Re: repeated measures question
- From: Peter <peterpc5j@xxxxxxxxxxx>
- Date: Fri, 17 Oct 2008 09:22:53 EDT
You just have to watch out, endlooser, with what Statistica calls "manova". I'm not used to working with this package, but I tried it once, thinking I was doing a manova (through the "anova" interface), but ending up with a common repeated measures anova. That was in a very old version. I just tried it again, this time in Statistica 8, and it correctly tells me what it is doing (although selecting multiple dependent variables might still trick you into thinking that you are performing manova). In the ANOVA module, I can only define one within-subjects factor, in which case it does manova (Wills lambda). To analyze a multifactorial repeated-measures design, it refers me to GLM:
"GLM. Note that the General ANOVA/MANOVA module only allows one within-subject (repeated measures) factor. If your design has multiple within-subject (repeated measures) factors, you need to use the General Linear Models module." (That is in Statistics -> Advanced Linear/Nonlinear models -> General Linear Models)

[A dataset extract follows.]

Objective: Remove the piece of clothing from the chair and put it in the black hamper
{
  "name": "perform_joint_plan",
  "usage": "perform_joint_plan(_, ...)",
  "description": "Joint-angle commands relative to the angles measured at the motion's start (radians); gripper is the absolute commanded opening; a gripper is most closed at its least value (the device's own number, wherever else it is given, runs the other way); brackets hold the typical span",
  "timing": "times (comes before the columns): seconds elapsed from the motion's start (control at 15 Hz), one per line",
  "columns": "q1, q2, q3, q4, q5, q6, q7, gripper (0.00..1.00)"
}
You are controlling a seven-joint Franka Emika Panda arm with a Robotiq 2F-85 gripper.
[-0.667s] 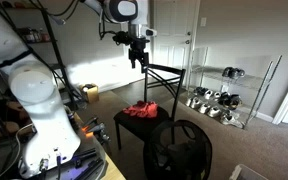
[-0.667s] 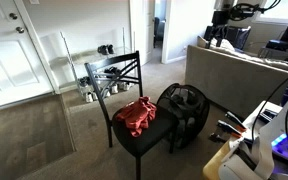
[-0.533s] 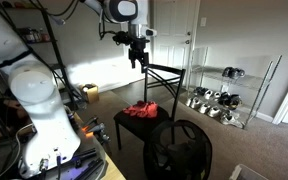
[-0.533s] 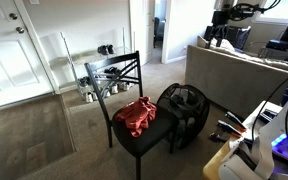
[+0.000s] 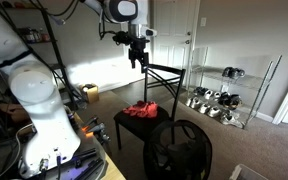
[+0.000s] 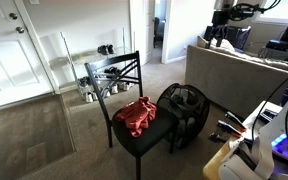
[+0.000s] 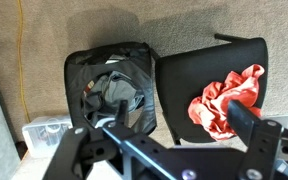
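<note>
Clearly we are at the outset: our gripper (image 5: 139, 60) hangs high above the chair (image 6: 149, 138), fingers spread and empty. The red clothing (image 6: 136, 116) lies bunched on the seat beside the black hamper (image 6: 184, 105). Next we should descend and pinch a fold.

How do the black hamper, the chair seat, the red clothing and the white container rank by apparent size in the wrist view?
1. Chair seat and black hamper: they look about alike, so I do not rank them.
2. Red clothing.
3. White container, smallest, though partly hidden.
</note>
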Motion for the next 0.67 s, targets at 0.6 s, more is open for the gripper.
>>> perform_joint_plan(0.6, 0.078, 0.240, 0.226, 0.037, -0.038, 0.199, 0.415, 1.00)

Statistica doesn't seem to be the right tool for a very extensive Manova, with several dependent and independent variables.
If I were you, I would do four repeated-measures ANOVAs, as has been suggested before, using Huynh-Feldt or Greenhouse-Geisser adjustments for the degrees of freedom if epsilon is below 0.75, to accomodate for sfericity issues. The homoscedasticity of some of your dependent variables might benefit from log or other transformations. The p-values for those 4 omnibus anovas could be corrected through bonferroni, although it is a bit conservative, especially for positively correlated test statistics. I would definately go look for linear trends in your time and speed variables, through orthogonal polynomial contrasts, to boost power and interpretability.
Mixed linear models, in which you define yourself the variance-covariance structure of your measurements, provide a technique that is much more customizable, of which manova and repeated measures anova are special cases. However, it is not trivial for multifactorial designs with possible interactions. I don't think that Statistica handles that.